Hi, I applied for a work visa under the IEC initiative earlier this year and have received my letter of introduction. On the letter it says that upon arrival in Canada I need to present a printed copy of the letter, my passport and proof of insurance in order to secure my visa. I have been told by someone else that I also need proof of a return flight. At this point I'm unsure of the exact date that I will fly back as I’d like to travel a bit at the end of my stay.

I was wondering if anyone could confirm whether I will need proof of a return flight or not...?

Thanks!


----------



## Auld Yin (Mar 10, 2009)

lner111 said:


> Hi, I applied for a work visa under the IEC initiative earlier this year and have received my letter of introduction. On the letter it says that upon arrival in Canada I need to present a printed copy of the letter, my passport and proof of insurance in order to secure my visa. I have been told by someone else that I also need proof of a return flight. At this point I'm unsure of the exact date that I will fly back as I’d like to travel a bit at the end of my stay.
> 
> I was wondering if anyone could confirm whether I will need proof of a return flight or not...?
> 
> Thanks!


With an approved IEC visa you do not require to have a return ticket.


----------



## lner111 (Aug 7, 2011)

Auld Yin said:


> With an approved IEC visa you do not require to have a return ticket.

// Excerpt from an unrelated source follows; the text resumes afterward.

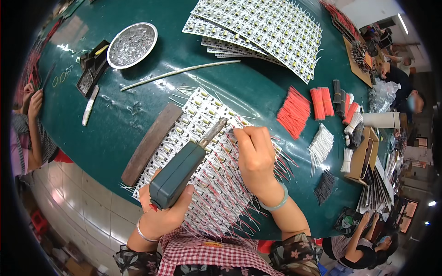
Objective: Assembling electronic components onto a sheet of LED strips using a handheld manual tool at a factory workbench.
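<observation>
My left hand (162,212) is wrapped around a dark green soldering gun (177,172). The gun's metal tip (216,131) reaches over a panel of small white circuit boards (202,110). Close to that tip, my right hand (258,158) is closed in a pinch at the panel, on what looks like a thin wire; the fingers hide most of it. Many red and white wires (221,193) stick out from the panel's near part. A dark wooden bar (152,142) lies along the panel's left edge.
Red wires (293,112), white wires (322,145) and black wires (325,186) lie in piles at right. A panel stack (262,32) stands behind. Further left are a bowl of metal scraps (132,45), a black tray (90,69) and a long thin stick (179,73). Other people sit around the table.
</observation>
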### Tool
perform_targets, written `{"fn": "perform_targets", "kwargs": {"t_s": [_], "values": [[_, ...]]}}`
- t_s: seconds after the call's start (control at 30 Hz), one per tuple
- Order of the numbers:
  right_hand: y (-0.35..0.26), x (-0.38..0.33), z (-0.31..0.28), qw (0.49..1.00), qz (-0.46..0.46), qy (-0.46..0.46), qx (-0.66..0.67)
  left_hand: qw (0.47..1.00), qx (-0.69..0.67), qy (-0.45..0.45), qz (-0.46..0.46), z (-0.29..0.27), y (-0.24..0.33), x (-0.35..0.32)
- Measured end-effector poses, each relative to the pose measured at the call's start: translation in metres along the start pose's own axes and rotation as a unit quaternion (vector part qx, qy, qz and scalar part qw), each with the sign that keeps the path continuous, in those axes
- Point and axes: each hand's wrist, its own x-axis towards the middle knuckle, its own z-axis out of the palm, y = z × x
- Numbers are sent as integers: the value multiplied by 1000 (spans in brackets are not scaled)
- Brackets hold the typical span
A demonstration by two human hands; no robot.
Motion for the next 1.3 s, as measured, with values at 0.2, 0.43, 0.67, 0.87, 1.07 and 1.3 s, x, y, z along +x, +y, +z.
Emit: {"fn": "perform_targets", "kwargs": {"t_s": [0.2, 0.43, 0.67, 0.87, 1.07, 1.3], "values": [[-1, -3, 7, 1000, -1, -5, 11, 1000, -20, 6, -6, 0, -1, 0], [-3, -3, 7, 1000, 7, -16, 3, 1000, 9, -17, -8, -1, 3, 1], [-5, -2, 6, 999, 10, -26, -27, 1000, -13, -4, -12, 1, 0, -2], [-6, -1, 0, 997, -10, -34, -64, 1000, -9, -13, -6, -1, 0, -2], [-3, -3, 3, 999, -2, -5, -39, 1000, -6, -11, -22, 0, 4, -3], [-3, -4, 2, 999, -2, -34, -9, 1000, -13, -11, -18, 0, 2, -3]]}}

Thank you! Thats what I was hoping to hear!


----------



## dollsandguys (Aug 8, 2011)

Hi there,
im new to this forum and thought i would post this under IEC questions as hopefully someone can help me!

I applied for for working visa in Feb this year with a passport that is due to run out in July 2012. I got the LOI but will not be travelling to Canada till October 2011 now. Obviously as the visa is one year and my passport would have run out by July 2012 i won't get my full year.

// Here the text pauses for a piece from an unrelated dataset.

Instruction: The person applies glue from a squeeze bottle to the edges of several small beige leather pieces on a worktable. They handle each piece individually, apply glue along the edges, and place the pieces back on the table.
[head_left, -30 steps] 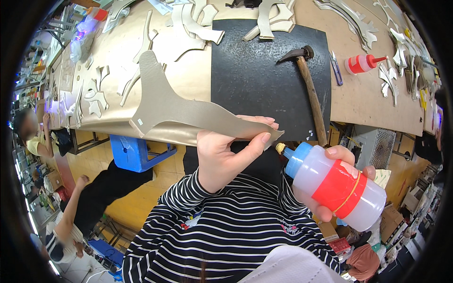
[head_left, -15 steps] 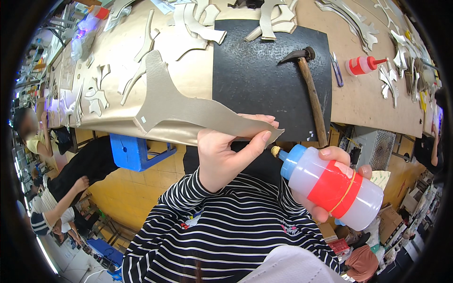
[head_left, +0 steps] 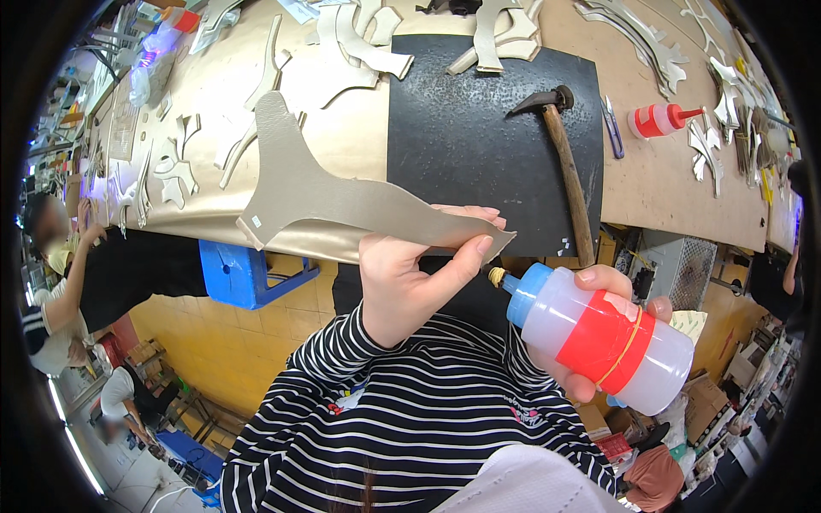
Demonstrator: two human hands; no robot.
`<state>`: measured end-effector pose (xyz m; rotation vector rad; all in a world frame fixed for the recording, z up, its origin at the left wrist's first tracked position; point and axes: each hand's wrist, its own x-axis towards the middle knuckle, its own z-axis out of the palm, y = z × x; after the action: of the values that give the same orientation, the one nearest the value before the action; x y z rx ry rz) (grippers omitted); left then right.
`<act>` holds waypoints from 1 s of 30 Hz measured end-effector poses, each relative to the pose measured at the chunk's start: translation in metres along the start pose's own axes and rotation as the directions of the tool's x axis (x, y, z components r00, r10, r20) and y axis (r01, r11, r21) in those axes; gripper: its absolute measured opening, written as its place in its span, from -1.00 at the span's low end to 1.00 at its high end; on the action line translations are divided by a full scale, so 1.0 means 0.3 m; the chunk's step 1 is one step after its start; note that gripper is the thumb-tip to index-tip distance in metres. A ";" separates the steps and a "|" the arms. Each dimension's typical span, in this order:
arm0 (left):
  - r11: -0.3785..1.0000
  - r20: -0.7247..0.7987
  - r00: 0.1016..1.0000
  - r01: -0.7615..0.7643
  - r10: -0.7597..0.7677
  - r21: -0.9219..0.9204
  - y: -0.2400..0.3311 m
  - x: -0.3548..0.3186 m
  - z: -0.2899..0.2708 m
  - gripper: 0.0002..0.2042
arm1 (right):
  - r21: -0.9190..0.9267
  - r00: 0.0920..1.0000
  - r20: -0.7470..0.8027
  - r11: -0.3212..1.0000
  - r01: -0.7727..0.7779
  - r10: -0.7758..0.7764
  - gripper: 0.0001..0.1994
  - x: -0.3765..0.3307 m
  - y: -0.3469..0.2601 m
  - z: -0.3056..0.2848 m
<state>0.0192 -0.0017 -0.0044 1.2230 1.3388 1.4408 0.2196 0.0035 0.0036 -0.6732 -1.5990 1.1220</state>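
My left hand (head_left: 419,278) pinches the right end of a beige leather piece (head_left: 329,190) between thumb and fingers. The piece is curved and branching, with a small white sticker near its lower left corner; it is held up over the front edge of the table. My right hand (head_left: 590,376) is wrapped around a translucent squeeze bottle (head_left: 670,363) with a blue cap and a red label band held by a rubber band. The bottle lies tilted, its yellow-wrapped nozzle pointing up and left, close to the right end of the leather piece.
A black mat (head_left: 462,120) lies on the table, with a hammer (head_left: 566,162) on it. To its right are a utility knife (head_left: 613,128) and a second squeeze bottle (head_left: 657,120) with a red tip. Cut leather pieces (head_left: 359,47) lie about. A blue stool (head_left: 235,274) stands below; other people are at left.
The leather piece's left end has shifted slightly left. Both hands keep nearly the same place, the bottle nozzle still beside the piece. People at the far left have moved.
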 end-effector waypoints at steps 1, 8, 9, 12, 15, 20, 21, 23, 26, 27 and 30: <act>1.000 0.002 1.000 0.002 -0.002 0.004 -0.001 0.000 -0.001 -0.90 | 0.003 1.000 0.003 1.000 0.007 -0.007 -0.20 0.002 0.002 -0.003; 0.999 0.091 0.995 -0.046 0.044 0.018 -0.003 -0.002 -0.017 -0.86 | 0.008 0.995 0.044 0.996 0.087 -0.087 -0.20 0.011 0.020 -0.016; 0.999 0.088 0.995 -0.040 0.038 0.016 -0.002 -0.003 -0.016 -0.86 | 0.011 0.994 0.047 0.995 0.094 -0.095 -0.20 0.011 0.022 -0.016; 1.000 0.080 0.997 -0.021 0.019 0.013 0.002 -0.003 -0.014 -0.86 | 0.018 0.989 0.070 0.991 0.133 -0.134 -0.19 0.009 0.027 -0.018; 1.000 0.011 1.000 0.005 -0.005 -0.013 0.000 -0.003 -0.005 -0.88 | 0.032 0.981 0.087 0.985 0.170 -0.172 -0.19 0.007 0.039 -0.020; 1.000 -0.001 1.000 0.011 -0.011 -0.001 -0.002 -0.002 -0.008 -0.87 | 0.115 0.962 0.089 0.962 0.248 -0.259 -0.15 0.014 0.062 -0.011; 1.000 0.005 1.000 0.022 -0.022 -0.007 0.000 -0.003 -0.009 -0.87 | 0.127 0.968 0.060 0.963 0.236 -0.245 -0.15 0.016 0.065 -0.003; 0.997 0.006 0.998 0.065 -0.065 -0.040 0.007 -0.005 -0.008 -0.86 | 0.183 0.974 -0.018 0.957 0.225 -0.225 -0.12 0.018 0.069 0.024; 0.982 -0.004 0.988 0.151 -0.153 -0.115 0.012 -0.002 -0.007 -0.85 | 0.373 0.956 -0.222 0.889 0.267 -0.194 -0.06 0.021 0.084 0.071; 0.975 -0.006 0.984 0.175 -0.178 -0.136 0.010 0.000 -0.009 -0.84 | 0.590 0.963 -0.245 0.772 0.237 -0.109 -0.05 0.022 0.090 0.080; 0.921 -0.057 0.961 0.243 -0.272 -0.305 -0.017 0.000 -0.012 -0.79 | 0.917 0.987 -0.127 0.391 0.078 0.102 -0.16 0.037 0.105 0.058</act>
<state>0.0153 -0.0019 -0.0093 0.7593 1.2414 1.4610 0.1963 0.0200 -0.0209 0.0178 -0.5738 1.6827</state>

I was just wondering if anyone had any advice, would i just return home before my current passport runs out or could I apply for a new one once landed in Canada? Is this allowed. Someone somewhere said you can take two passports when you land to show them. I just dont want to arrive to get turned away! 

Also just another random question, someone once told me customs won't let you in a country if you have less than 6 months left on your passport - does anyone know if this is true?


----------



## lner111 (Aug 7, 2011)

dollsandguys said:


> Hi there,
> im new to this forum and thought i would post this under IEC questions as hopefully someone can help me!
> 
> I applied for for working visa in Feb this year with a passport that is due to run out in July 2012. I got the LOI but will not be travelling to Canada till October 2011 now. Obviously as the visa is one year and my passport would have run out by July 2012 i won't get my full year.
> ...


Hi, I've had a look on the IEC website and from what I can gather your passport must be valid for a least as long as the duration of your stay in Canada. This is copied directly from the FAQ's section on the site:
_
"You must hold a valid passport at the time you submit your application. If you have been accepted as a participant and you are preparing to enter Canada through the IEC, the validity period of your passport should cover the whole time you plan to stay in Canada (up to one year). The validity period of your work permit may not extend beyond the validity period of your passport._"

I think the sensible thing to do would be to renew your passport now (the remaining time on your current passport will be carried over, up to a maximum of nine months) and then take along a photo copy of your old passport to present to customs along with your LOI. According to the site it is perfectly acceptable to do this:
_
"I have replaced the passport under which my Letter of Introduction was issued (because it was damaged/ lost/ stolen/ I got married) and am about to travel to Canada. May I still use the Letter of Introduction to obtain my work permit?

Yes, long as the validity period of the Letter of Introduction has not expired. When entering Canada, you must notify the border service officer of this change so that your work permit may be issued in accordance with your current passport information. We recommend that you bring a photocopy of your previous passport along with your current valid passport for presentation at the port of entry. If you changed your passport because you got married, please also bring a copy of your marriage certificate."_

Hope this helps.


----------



## dollsandguys (Aug 8, 2011)

Thanks for that lner111 

I have noticed that question in FAQ on most Canadian Embassy countries websites apart for the u.K one - do you think the same rule applies for all countries its just they haven't listed that partiqular FAQ in the uk canada embassy website? Also my passport will not have been lost and replaced - do you that will matter, i dont suppose it will!? Thanks so much for you help with this - I had tried to get in contact with embassy about this twice but no reply!


----------



## lner111 (Aug 7, 2011)

dollsandguys said:


> Thanks for that lner111
> 
> I have noticed that question in FAQ on most Canadian Embassy countries websites apart for the u.K one - do you think the same rule applies for all countries its just they haven't listed that partiqular FAQ in the uk canada embassy website? Also my passport will not have been lost and replaced - do you that will matter, i dont suppose it will!? Thanks so much for you help with this - I had tried to get in contact with embassy about this twice but no reply!


Hi, those questions are both on the uk site! Here is the link www(dot)canadainternational.gc.ca/united_kingdom-royaume_uni/experience_canada_experience/faq.aspx

I shouldn't think it would matter why you've had to replace your passport but maybe it would be best to contact the IEC to find out. Whenever i've had to ask them anything i've emailed them at *[email protected]* and always got a reply the same day, but they have made it clear that if the information you're after is already available on the site then they won't answer you.

Hope it helps.


----------